Il Cedav di Messina raccoglie mediamente tra le 120 e le 150 denunce all'anno, le forze dell'ordine molto meno, tra le 30 e le 40. Ma il dato agghiacciante è la consapevolezza che solo il 10 per cento delle donne che  è stata violentata trova la forza ed il coraggio di denunciare. E allora, quante sono le donne che ogni anno subiscono violenza a Messina?

“Il numero esatto è impossibile saperlo -conferma Currò. Certo, se si moltiplicano i numeri che conosciamo per 10 arriviamo ad una statistica molto alta. Purtroppo però siamo nel campo delle ipotesi. Ma il fenomeno è estesissimo in tutta l'Italia. Una relazione dell'Istat che risale al 2007, più recenti non ce ne sono ed anche questo un fatto vergognoso ed inaccettabile, sostiene che 6.743.000 donne italiane tra i 16 ed i 70 anni ha subito una violenza sessuale o fisica nel corso della vita. I dati Eurispes, anche questi scandalosamennte fermi al biennio 2009-2010, denunciano che in questo arco di tempo ci sono stati 235 omicidi domestici. Un numero spaventosamente alto, che dà una dimensione molto chiara della condizione delle donne nel nostro Paese. Tra l'altro, la maggior parte di questi omicidi è avvenuto al Nord, soprattutto nel Nord Est. Probabilmente, lo stile di vita concentrato soprattutto sul lavoro e molto poco sulle relazioni personali, fa sì che la coppia viva chiusa in se stessa e questo fa esplodere i conflitti”.

Carmen Currò, presidente Cedav Messina
Intanto però, dai dati del Cedav di Messina emerge un aspetto che una speranza per il futuro la dà. Le donne giovani sono disposte a subire molto meno delle loro madri.
Se una volta si aspettavano anche 10-15 anni prima di denunciare il comportamento violento del marito, oggi al massimo si fanno passare solo un paio di anni. Prima si tollerava per un malinteso senso di protezione dei figli, adesso si pretende il rispetto dei propri diritti, compreso quello di poter dire no o di non essere sottoposte a violenze ingiustificabili.
Tra l'altro, paradossalmente sono proprio le donne più semplici, di estrazione più modesta e che hanno studiato di meno quelle più determinate ad andare fino in fondo.
Chi appartiene alla classe medio-alta preferisce magari separarsi, ma evita di rendere pubblica la storia per non perdere prestigio e rischiare di perdere il benessere.

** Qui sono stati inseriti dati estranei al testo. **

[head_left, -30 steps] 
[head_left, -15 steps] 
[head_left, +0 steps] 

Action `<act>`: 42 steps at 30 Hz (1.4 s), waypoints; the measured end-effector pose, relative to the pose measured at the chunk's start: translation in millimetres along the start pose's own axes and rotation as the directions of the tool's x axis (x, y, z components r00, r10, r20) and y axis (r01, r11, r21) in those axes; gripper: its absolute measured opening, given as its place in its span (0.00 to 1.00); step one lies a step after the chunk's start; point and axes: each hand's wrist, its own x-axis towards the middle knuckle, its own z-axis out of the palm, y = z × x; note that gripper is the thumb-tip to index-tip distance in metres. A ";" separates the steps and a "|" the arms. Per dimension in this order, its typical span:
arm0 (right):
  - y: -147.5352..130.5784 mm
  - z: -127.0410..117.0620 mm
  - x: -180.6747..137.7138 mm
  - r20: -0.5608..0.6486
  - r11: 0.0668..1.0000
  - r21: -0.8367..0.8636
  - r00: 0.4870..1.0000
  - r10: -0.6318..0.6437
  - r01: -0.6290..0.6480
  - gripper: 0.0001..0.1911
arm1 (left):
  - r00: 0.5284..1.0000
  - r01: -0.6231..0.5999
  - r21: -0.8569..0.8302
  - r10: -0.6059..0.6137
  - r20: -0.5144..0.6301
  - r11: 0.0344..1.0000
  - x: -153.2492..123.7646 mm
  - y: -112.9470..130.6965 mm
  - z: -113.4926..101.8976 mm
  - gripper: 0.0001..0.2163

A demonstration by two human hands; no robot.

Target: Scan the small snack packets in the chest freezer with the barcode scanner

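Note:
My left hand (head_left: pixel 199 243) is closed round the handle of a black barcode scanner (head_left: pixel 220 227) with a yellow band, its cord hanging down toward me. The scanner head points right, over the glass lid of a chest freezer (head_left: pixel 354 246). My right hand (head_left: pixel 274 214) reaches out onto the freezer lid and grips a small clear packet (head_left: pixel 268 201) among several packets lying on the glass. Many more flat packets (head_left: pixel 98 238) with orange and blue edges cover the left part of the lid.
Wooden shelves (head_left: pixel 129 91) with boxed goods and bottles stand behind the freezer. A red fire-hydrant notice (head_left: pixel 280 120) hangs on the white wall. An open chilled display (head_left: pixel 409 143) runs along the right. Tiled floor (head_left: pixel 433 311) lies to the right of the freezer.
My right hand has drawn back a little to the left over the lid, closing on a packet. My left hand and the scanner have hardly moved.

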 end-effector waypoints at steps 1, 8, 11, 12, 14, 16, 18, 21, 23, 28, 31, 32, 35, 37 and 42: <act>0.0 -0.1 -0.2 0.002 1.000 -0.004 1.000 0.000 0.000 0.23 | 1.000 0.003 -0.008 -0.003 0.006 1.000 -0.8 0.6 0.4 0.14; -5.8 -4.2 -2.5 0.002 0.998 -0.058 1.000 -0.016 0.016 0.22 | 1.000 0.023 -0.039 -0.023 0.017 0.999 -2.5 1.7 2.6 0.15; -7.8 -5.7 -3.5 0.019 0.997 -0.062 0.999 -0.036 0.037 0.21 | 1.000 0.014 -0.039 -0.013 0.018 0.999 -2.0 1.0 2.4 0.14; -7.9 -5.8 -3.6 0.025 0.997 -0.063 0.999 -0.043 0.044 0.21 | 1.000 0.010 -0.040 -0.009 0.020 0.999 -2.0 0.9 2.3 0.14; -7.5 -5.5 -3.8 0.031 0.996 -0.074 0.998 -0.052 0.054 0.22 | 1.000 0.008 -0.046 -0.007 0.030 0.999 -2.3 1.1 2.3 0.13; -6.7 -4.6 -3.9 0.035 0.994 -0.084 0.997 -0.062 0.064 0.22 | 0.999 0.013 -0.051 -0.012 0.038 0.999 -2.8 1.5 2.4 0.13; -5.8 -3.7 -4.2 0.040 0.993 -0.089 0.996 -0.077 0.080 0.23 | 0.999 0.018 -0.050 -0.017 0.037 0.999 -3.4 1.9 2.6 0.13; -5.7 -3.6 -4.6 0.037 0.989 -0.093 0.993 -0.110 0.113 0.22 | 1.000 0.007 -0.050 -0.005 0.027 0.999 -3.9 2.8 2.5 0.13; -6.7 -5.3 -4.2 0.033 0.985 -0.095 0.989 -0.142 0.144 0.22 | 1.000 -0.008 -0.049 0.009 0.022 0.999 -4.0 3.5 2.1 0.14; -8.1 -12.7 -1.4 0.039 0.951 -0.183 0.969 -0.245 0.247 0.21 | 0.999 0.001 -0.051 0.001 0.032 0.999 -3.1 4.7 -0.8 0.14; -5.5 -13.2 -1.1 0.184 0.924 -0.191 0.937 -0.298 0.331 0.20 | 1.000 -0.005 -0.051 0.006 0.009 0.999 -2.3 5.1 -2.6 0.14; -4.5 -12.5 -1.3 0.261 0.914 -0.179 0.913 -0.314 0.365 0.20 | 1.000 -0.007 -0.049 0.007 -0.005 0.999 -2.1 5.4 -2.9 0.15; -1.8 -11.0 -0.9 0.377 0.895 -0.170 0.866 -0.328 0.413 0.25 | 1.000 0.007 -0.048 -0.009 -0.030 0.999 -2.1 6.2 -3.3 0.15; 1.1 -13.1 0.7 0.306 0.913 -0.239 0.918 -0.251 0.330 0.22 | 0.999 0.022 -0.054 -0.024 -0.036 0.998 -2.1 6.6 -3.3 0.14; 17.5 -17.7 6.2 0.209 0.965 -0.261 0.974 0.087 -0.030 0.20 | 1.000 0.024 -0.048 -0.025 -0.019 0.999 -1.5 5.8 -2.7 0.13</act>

Un altro aspetto è quello delle false denunce, pochissime per la verità. “Saranno 10 su mille -puntualizza Carmen Currò. Il problema è avere personale competente che riesca a capire se chi ha davanti sta mentendo. Il Cedav prevede un percorso di formazione molto accurato e sono davvero poche quelle che hanno provato a prenderci in giro. Altrove non sempre c'è la preparazione necessaria per saper distinguere. In ogni caso -conclude- è bene ricordare che a fronte di pochissime denunce false che però fanno sempre notizia, ce ne sono centinaia di altre tragicamente vere”.